▶ [PROMPT] Filter the material below down to the lines with the word "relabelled" and give those lines.
== SOURCE MATERIAL
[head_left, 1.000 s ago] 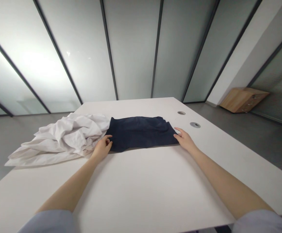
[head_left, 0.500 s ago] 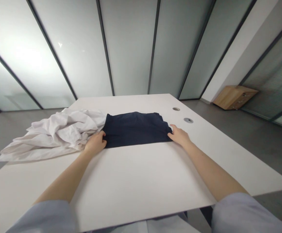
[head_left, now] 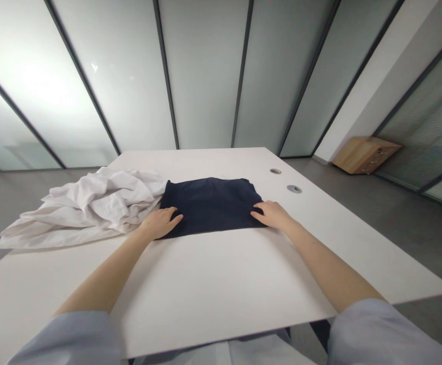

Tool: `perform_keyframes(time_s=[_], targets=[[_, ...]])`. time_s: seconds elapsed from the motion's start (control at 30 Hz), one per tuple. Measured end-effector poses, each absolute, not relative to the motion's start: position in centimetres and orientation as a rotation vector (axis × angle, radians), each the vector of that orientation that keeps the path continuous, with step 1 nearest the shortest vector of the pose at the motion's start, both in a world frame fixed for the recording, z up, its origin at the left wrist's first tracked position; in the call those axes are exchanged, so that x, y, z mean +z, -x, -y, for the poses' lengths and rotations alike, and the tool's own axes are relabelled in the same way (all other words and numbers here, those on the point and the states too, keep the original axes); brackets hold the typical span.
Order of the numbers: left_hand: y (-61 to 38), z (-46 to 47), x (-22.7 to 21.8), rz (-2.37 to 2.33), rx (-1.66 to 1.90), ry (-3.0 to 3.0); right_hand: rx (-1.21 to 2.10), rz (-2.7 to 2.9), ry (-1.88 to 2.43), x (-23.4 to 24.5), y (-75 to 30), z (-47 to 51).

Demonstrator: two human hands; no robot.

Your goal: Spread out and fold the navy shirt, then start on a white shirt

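A dark navy folded cloth (head_left: 213, 205), its exact kind of garment not clear, lies flat on the white table (head_left: 221, 284). On its left front corner rests my left hand (head_left: 162, 222), thumb and fingers apart on top of the fabric. My right hand (head_left: 273, 215) touches the right edge, with its fingers spread over the cloth. Neither hand is gripping the fabric. Close beside the left hand is a heap of crumpled white cloth (head_left: 102, 203), which meets the left side of the navy one.
Two round cable grommets, a far one (head_left: 275, 171) and a nearer one (head_left: 294, 189), are set in the tabletop at right. Beyond the table stand frosted glass panels (head_left: 205, 76). A wooden cabinet (head_left: 367, 154) is on the floor at the far right.
Both hands have let go of the navy cloth's side edges and moved inward onto its top. The front edge of the cloth sits slightly nearer to me.
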State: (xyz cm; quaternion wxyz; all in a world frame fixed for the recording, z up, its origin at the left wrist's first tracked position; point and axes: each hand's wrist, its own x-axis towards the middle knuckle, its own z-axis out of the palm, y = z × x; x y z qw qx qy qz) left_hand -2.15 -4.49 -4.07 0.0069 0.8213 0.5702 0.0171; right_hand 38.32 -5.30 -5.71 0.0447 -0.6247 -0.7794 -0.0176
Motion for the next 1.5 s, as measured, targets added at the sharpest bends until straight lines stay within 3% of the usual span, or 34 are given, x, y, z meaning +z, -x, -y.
perform_keyframes(time_s=[0.2, 0.53, 0.87, 1.3, 1.5], targets=[[0.5, 3.3, -2.0, -1.957, -0.079, -2.577, 0.046, 2.128, 2.093, -3.3, -38.4, 3.2], [-1.2, 1.0, -5.0, -1.989, 0.197, -2.538, 0.334, 1.788, 2.412, -4.8, -38.1, -4.5], [-0.9, 1.2, -5.2, -1.969, 0.240, -2.535, 0.276, 1.603, 2.424, -5.8, -37.9, -5.2], [-0.7, 1.1, -5.5, -1.967, 0.285, -2.537, 0.065, 1.450, 2.074, -4.8, -39.2, -6.4], [-0.6, 1.1, -5.9, -1.881, 0.173, -2.565, 0.111, 1.455, 2.299, -5.4, -38.7, -6.5]])
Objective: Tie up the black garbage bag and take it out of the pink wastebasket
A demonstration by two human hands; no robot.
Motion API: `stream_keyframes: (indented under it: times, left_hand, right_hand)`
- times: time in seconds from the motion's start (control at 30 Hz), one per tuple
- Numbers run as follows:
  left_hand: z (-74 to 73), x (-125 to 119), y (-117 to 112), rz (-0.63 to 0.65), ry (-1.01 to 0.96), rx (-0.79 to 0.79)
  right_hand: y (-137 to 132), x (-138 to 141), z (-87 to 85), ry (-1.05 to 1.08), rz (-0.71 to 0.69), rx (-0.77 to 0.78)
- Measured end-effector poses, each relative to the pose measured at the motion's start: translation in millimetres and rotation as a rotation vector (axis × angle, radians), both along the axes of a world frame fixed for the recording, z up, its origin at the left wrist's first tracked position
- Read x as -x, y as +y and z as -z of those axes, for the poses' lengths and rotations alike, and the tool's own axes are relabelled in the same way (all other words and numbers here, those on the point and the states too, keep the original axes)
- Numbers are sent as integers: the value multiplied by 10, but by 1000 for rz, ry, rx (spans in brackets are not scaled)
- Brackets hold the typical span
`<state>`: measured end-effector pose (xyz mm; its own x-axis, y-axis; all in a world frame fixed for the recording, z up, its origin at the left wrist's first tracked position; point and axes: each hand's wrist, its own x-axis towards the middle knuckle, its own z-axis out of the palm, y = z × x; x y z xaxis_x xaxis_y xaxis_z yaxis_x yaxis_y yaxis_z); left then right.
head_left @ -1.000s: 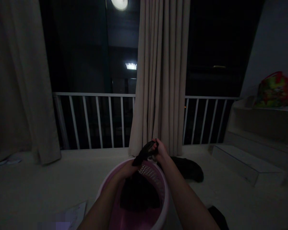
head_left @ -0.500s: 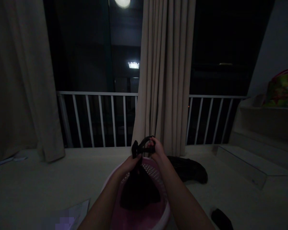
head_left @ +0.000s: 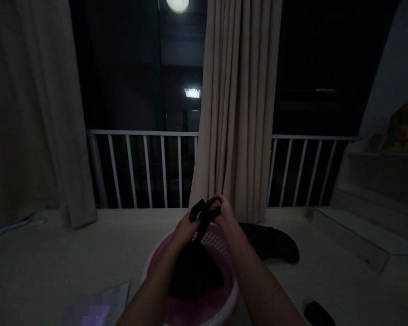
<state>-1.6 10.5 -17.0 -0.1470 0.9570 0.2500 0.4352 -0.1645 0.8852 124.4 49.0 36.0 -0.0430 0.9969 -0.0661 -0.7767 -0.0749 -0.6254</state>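
A black cloth item with strap-like loops (head_left: 197, 269) hangs from both hands over a pink basket (head_left: 221, 312) with a latticed rim. Its exact kind is too dark to make out. My left hand (head_left: 184, 230) is closed round the gathered upper part, on the left side. My right hand (head_left: 224, 209) has its fingers curled through a loop at the upper right. The lower part of the item widens and hangs inside the basket, whose pink bottom shows beneath it.
A dark bundle (head_left: 272, 243) lies on the floor right of the basket, and a small black item (head_left: 318, 313) sits nearer. Pale sheets (head_left: 117, 301) lie at the lower left. Behind are a beige curtain (head_left: 238, 113) and white railing (head_left: 143, 133); pale steps (head_left: 370, 231) stand right.
The loops between my hands have shifted and bunched closer together, with my left hand slightly nearer my right. The whole view has swung a little to the left.
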Motion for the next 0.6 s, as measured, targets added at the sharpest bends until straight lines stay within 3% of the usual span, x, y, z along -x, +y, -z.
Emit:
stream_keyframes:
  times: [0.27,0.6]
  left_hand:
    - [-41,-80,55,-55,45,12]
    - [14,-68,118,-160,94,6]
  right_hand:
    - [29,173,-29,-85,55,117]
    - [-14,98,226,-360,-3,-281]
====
▶ [ANSWER SPACE]
Tool: `perform_keyframes(time_s=[_], targets=[[_, ...]])`. time_s: seconds elapsed from the motion's start (control at 30 Hz), one per tuple. Measured end-effector poses, each absolute, not relative to the motion's start: position in centimetres and orientation as a rotation vector (axis × angle, radians), each the vector of that orientation that keeps the path continuous, with step 1 nearest the shortest vector of the pose at the motion's start, both in a world frame fixed for the recording, z up, its origin at the left wrist's first tracked position; in the call those axes are exchanged, so that x, y, z mean +z, -x, -y, for the poses' lengths and rotations alike, and the tool's own axes are relabelled in the same way (all other words and numbers here, those on the point and the states too, keep the original axes); brackets hold the typical span.
- Read x as -x, y as +y and z as -z of those axes, for the poses' lengths and rotations alike, and the tool's own axes are relabelled in the same way (all other words and numbers here, those on the point and the states too, keep the original axes)

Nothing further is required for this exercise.